What this task involves: Your answer must be the full listing, word for word, with no images in it.

Supplied material:

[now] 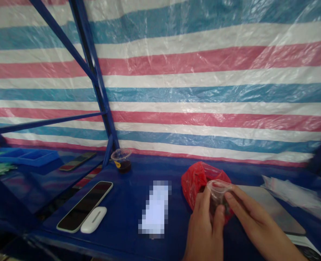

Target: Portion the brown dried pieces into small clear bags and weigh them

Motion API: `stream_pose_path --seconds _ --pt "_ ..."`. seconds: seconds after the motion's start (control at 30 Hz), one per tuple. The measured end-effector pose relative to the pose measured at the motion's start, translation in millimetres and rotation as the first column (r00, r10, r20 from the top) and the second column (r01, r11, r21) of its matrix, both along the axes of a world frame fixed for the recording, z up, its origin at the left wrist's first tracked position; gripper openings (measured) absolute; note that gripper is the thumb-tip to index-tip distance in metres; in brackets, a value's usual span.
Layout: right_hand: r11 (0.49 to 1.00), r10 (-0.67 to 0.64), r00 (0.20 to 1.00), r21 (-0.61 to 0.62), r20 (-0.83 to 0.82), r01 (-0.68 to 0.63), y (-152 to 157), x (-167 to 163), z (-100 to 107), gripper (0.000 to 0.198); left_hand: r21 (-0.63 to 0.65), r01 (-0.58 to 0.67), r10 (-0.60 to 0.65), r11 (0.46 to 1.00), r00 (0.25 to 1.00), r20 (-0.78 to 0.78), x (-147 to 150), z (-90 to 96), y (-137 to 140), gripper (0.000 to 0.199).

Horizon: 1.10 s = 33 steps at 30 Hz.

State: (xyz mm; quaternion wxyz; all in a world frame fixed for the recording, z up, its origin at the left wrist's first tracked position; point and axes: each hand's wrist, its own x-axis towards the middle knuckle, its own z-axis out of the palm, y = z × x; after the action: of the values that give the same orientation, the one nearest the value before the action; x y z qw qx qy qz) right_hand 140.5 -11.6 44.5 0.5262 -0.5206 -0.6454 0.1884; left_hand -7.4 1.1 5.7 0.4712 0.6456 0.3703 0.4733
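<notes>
Both my hands are closed around a small clear plastic bag (218,195) with dark contents that I cannot make out. My left hand (206,224) grips its left side, thumb in front. On the right side, my right hand (247,208) pinches the bag near its top edge. The bag's mouth stands partly spread at the top. Just behind it sits a red plastic bag (194,181), its top gaping, with something dark inside. A flat metal plate, apparently a scale (274,208), lies partly behind my right hand.
Flat clear plastic bags (296,195) lie at the right. A phone (86,206), a white earbud case (94,219), a blurred-out white item (155,210) and a lidded cup of dark liquid (122,161) are on the blue table (133,195). Leftward are a blue tray (38,156) and another phone (78,161).
</notes>
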Motion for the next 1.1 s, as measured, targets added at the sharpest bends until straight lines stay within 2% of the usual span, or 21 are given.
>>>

Exercise answer:
[now] 

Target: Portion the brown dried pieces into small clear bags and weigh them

Motion API: `stream_pose_path --seconds _ --pt "_ ..."`. seconds: seconds after the motion's start (control at 30 Hz), one per tuple. The measured end-effector pose relative to the pose measured at the motion's start, translation in millimetres and rotation as the first column (r00, r10, r20 from the top) and the second column (r01, r11, r21) of its matrix, both along the axes of a world frame fixed for the recording, z up, its origin at the left wrist's first tracked position; gripper openings (measured) absolute; note that gripper is the thumb-tip to index-tip distance in metres; in brackets, a value's usual span.
Layout: right_hand: r11 (0.49 to 1.00), r10 (-0.67 to 0.64), r00 (0.20 to 1.00), r21 (-0.61 to 0.62), r20 (-0.83 to 0.82), r01 (-0.68 to 0.63), y (-152 to 157), x (-167 to 163), z (-100 to 107), gripper (0.000 to 0.198); left_hand: r21 (-0.63 to 0.65), r01 (-0.58 to 0.67), r10 (-0.60 to 0.65), r11 (0.46 to 1.00), r00 (0.25 to 1.00), r20 (-0.78 to 0.78), x (-147 to 150), z (-90 to 96), y (-137 to 140), gripper (0.000 to 0.199).

Horizon: 1.10 s = 33 steps at 30 Hz.

State: (xyz mm; quaternion wxyz; all in a world frame fixed for the recording, z up, its origin at the left wrist's first tracked position; point and axes: each hand's wrist, its own x-axis towards the middle knuckle, its own z-axis out of the palm, y = z × x; after the action: of the values that give the same orientation, the one nearest the value before the action; x y z qw qx qy qz) right_hand 140.5 -11.6 44.5 0.5262 -0.5206 -0.6454 0.1884; left_hand -7.4 1.1 5.7 0.4712 0.6456 0.3703 0.4733
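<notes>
Both my hands are closed around a small clear plastic bag (218,195) with dark contents that I cannot make out. My left hand (206,224) grips its left side, thumb in front. On the right side, my right hand (247,208) pinches the bag near its top edge. The bag's mouth stands partly spread at the top. Just behind it sits a red plastic bag (194,181), its top gaping, with something dark inside. A flat metal plate, apparently a scale (274,208), lies partly behind my right hand.
Flat clear plastic bags (296,195) lie at the right. A phone (86,206), a white earbud case (94,219), a blurred-out white item (155,210) and a lidded cup of dark liquid (122,161) are on the blue table (133,195). Leftward are a blue tray (38,156) and another phone (78,161).
</notes>
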Motion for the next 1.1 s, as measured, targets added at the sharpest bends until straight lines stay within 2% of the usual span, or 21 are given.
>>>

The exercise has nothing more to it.